Справа от него двигался Фока, от тренированных боксерских кулаков которого младшие отлетали как мячики; за ними шли и лупили всех попадавшихся под руки остальные старшие. Узкий, темный коридор дал им неожиданное преимущество, и младшие побежали.
Остаток наиболее яростно оборонявшихся загнали в первое отделение и начали избивать. Воющие младшие перелетали от одного карателя на кулаки другого. Фока наводил лоск, а Купец, поймав в углу Верховку, ударившего Финкельштейна ножом, уселся на нем и медленно, не слушая криков, гвоздил его по шее кулаками.
5
В Шкиде наступило видимое успокоение. После обеда все ребята выбрались на двор и, не обращая друг на друга внимания, принялись каждый по-своему развлекаться.
Тут же, на дворе, резвился сынишка Викниксора, Костя, или Кронпринц в словесном обиходе шкидцев. Этот кронпринц считал всех ребят своими рабами: дарил им пощечины, лягался, когда они проходили мимо, запускал камнями и землей, — словом, развлекался неудержимо.

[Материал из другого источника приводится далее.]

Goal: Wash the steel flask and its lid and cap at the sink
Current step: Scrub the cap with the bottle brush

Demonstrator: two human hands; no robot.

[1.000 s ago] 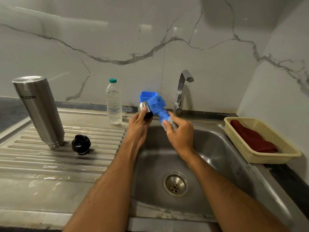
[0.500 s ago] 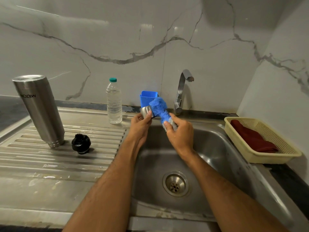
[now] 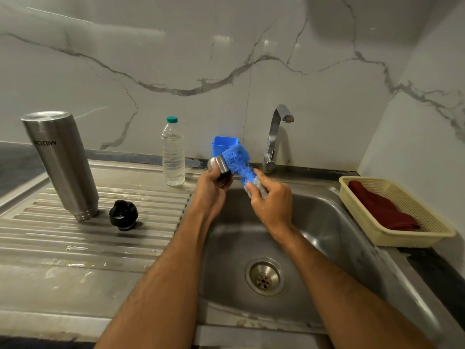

Сейчас, наскучив возиться с песочком и лопаточками, он глядел на развалившегося с видом победителя на бревнах Купца, который подставил солнцу свое толстое лоснящееся лицо. Это лоснящееся лицо и привлекло внимание Кронпринца; он подошел ближе, наморщил свой лобик и, не говоря ни слова, с чисто-монаршей небрежностью отвесил крепкую оплеуху.
В следующий момент голова Кронпринца уже была зажата между коленями Купца, а сам шкидец неторопливо снимал ремень.